Атмосфера бесед о греческих поэтах и римских кесарях, знакомства со статуями Фидия в книгах по истории, музыкальных занятий в школьном оркестре, благодаря которым Гайдн и Моцарт вошли в нашу жизнь, шиллеровских стихотворений, которые способнейшие ученики должны были декламировать с кафедры… Разумеется, все мы должны сознаться, что школьное преподавание зачастую бывает сухим и скучным; школьный учитель — вовсе не образец, а тем более ученик — не ангел. Но школьные годы образуют цельную эпоху нашей жизни, и все, что бы мы ни делали в это время, так или иначе определено духовным миром, открывшимся нам в процессе обучения в школе. И если мы говорим о влиянии гуманитарной гимназии, не надо думать, что речь идет об одних только уроках, о наших учителях и о большом здании в Швабинге. Влияние это гораздо шире. Когда в эпоху молодежного движения мы отправлялись с друзьями на Остерзее и, сидя в палатке, читали вслух «Гипериона» Гёльдерлина, когда на одной из вершин Фихтельгебирге мы ставили «Битву Германна» фон Клейста, когда ночью у лагерного костра мы играли чакону Баха или менуэт Моцарта — каждый раз нас плотно обступал тот духовный воздух Запада, в который ввела нас школа и который стал для нас жизненно необходимым элементом.
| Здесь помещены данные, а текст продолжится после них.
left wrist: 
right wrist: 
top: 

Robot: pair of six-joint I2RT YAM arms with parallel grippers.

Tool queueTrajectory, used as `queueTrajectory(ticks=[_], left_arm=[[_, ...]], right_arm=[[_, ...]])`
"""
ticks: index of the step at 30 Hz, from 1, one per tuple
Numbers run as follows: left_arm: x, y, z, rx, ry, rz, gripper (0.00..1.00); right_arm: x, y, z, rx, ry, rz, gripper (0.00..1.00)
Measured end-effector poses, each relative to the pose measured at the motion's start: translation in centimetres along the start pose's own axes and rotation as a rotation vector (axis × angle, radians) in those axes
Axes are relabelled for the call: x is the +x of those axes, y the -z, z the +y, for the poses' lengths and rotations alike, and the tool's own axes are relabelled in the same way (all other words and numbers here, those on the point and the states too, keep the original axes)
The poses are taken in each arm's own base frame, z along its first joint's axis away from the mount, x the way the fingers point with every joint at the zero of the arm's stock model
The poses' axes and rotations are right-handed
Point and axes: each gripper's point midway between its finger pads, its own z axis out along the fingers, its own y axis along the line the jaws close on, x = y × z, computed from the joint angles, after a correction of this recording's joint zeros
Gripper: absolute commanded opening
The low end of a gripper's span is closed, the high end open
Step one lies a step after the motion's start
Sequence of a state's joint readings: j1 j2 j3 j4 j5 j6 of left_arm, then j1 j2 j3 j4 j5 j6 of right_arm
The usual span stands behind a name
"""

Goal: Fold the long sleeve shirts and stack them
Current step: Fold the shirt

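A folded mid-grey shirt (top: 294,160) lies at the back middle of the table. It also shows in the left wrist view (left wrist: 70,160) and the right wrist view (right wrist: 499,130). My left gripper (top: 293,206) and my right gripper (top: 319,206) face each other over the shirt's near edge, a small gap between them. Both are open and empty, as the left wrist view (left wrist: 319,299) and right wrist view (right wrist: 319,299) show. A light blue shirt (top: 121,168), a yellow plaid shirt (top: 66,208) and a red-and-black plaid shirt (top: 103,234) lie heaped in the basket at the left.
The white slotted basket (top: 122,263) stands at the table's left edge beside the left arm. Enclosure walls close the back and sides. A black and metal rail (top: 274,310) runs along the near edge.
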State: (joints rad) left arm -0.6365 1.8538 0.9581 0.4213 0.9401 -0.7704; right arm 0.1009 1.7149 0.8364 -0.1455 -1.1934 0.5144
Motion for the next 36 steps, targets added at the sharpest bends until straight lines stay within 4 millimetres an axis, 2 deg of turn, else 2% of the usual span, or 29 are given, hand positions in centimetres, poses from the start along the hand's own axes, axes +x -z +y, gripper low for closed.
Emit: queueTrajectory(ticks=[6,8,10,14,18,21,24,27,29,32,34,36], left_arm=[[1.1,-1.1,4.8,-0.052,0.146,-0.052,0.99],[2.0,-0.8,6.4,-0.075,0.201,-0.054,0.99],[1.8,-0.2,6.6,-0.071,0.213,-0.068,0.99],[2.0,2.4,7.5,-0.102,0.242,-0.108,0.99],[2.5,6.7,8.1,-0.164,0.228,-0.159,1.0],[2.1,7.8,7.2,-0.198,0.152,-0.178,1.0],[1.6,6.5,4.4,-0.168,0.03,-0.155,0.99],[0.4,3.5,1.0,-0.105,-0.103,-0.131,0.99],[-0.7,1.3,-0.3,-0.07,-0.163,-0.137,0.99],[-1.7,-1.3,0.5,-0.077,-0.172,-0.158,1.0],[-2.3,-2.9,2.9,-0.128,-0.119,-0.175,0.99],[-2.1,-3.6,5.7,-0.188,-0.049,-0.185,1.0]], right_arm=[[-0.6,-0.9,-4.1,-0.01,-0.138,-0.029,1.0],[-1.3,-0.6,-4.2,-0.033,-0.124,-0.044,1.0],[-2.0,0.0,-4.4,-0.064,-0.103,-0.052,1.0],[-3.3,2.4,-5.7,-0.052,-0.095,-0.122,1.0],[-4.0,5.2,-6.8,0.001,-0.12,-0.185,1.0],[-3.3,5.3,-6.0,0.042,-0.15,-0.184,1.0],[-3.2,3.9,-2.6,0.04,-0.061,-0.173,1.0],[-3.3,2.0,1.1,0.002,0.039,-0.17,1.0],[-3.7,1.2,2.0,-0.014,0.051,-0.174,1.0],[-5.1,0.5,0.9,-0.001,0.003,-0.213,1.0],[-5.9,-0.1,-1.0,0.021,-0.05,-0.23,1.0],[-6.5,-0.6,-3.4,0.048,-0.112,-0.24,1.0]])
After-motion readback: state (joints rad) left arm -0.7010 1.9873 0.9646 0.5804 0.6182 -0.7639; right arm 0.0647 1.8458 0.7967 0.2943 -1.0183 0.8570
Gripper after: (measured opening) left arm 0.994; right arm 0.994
Вера в гуманитарную гимназию есть, стало быть, вера в Запад, в его мышление, его религию, его историю. Но имеем ли мы еще право на это, после того как могуществу и авторитету Запада был нанесен в последние десятилетия столь ужасный урон? По этому поводу следует заметить, что прежде всего речь идет вовсе не о праве или о чем-либо подобном, а о том, чего мы хотим. Вся активность Запада проистекает ведь не из какой-то теории, на основании которой наши предки чувствовали бы себя вправе действовать. Все было совершенно не так. В подобных случаях все начиналось и начинается с веры. Я имею в виду не только христианскую веру в богоданное, осмысленное единство мира, а просто веру в нашу задачу в этом мире. Вера означает здесь, разумеется, не то, что нечто берется на веру; вера значит только одно: я решаюсь, я подчиняю этому всю свою жизнь. Когда Колумб пустился в свое первое путешествие на запад, он верил, что Земля кругла и достаточно мала, чтобы кругосветное путешествие было осуществлено. Но он не только считал это теоретически оправданным предположением, он подчинил этой вере всю свою жизнь.